Of course if in your daily life you travel mostly on the flat, on foot or in cars and trains, you experience a strange sensation when on an MV which has a tendency to bob up and down especially as it travels along nautical miles. And the North Sea has a reputation for being a little bumpy. When you're walking about you have to develop a particular "gait" (way of walking) because whereas you would expect your right foot to be landing on the same level as your left foot has just done, you find that the floor – sorry the "deck" – is immediately ready to receive this foot and comes up earlier than you expect. At night as you sleep, this rocking sensation tends to upset the stomach – leading to nausea and seasickness. I became aware of this at my first breakfast when food seemed not a good idea. Sitting opposite me was a very hearty and seasoned cruiser who was tucking into bacon, eggs, sausages, beans and bacon. Perhaps he'd noticed the whitish green pallor on my cheeks and the fact that I was toying with two segments of an orange and not really attempting to eat either. "What you want to do is tighten your belt to stop the insides of your stomach moving about and keep your eyes fixed on the horizon." Well, in my state I was ready to give it a try.

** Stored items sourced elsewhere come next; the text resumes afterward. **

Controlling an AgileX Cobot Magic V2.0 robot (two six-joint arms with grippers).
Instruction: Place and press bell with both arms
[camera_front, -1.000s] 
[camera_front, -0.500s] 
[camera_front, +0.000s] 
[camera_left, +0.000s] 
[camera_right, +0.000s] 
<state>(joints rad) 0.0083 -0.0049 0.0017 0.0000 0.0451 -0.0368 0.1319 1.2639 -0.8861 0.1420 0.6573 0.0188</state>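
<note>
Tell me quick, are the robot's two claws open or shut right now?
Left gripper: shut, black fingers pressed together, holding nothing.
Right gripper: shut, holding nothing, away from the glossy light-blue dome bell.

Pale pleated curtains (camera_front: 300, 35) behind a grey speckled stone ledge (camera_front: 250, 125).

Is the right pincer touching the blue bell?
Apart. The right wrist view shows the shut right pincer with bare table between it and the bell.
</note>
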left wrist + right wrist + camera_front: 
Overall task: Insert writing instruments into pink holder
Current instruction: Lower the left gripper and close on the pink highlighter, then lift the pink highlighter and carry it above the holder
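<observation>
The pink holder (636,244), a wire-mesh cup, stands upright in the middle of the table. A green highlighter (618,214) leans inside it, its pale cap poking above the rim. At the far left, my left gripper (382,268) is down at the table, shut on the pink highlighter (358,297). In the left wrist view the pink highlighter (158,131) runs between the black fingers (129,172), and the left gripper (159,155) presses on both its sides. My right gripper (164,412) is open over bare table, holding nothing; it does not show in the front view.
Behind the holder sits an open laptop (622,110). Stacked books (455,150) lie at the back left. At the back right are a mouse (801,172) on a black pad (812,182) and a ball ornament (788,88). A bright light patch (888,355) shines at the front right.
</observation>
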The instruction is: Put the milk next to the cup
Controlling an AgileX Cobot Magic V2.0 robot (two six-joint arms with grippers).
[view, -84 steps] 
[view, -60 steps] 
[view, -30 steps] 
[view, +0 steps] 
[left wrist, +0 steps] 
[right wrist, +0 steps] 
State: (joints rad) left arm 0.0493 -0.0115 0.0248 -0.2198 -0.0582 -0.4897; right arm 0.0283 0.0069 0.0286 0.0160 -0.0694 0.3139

Tightening the belt seemed to work but keeping your eyes fixed on the horizon could be hazardous if you didn't want to crash into other individuals with tightened belts looking in the same direction. After a while you begin to "get your sea legs" – you start to get used to walking around on a ship. You become very organised in the way you use your cabin, as it's not very big. You have to make sure that everything is "shipshape" – everything is tidy. You get to know people quickly because it's really like a small community and everybody has to come back on board before you got to the next port. You acquire new friends you eat with at your evening meal night after night. You make vague promises that you'll meet up again when you get home. Of course they may just be "ships that pass in the night" – people you meet once and never see again. I suppose it's rather like when you meet someone on one of our forums at english-test.net The other guests on our table all had cabins on the 8th deck. The great advantage for them was that they could hardly hear the sound of the engine. Maybe when "my ship comes home" – when I become rich I'll be able to afford a cabin right up high because where I was I could certainly hear the motorised part of our MV. Round about day 5, you get used to it. You grow so accustomed to it that when you get home, you miss it. My big problem now at night is the sound of silence and the fact that nothing moves. I look out of the window in the morning and discover we haven't moved an inch! And then there was the huge amount of food we ate. I can't help thinking of my breakfast companion on that first morning. I can keep my eye fixed on the horizon all right. It's the belt tightening that I'm finding a problem.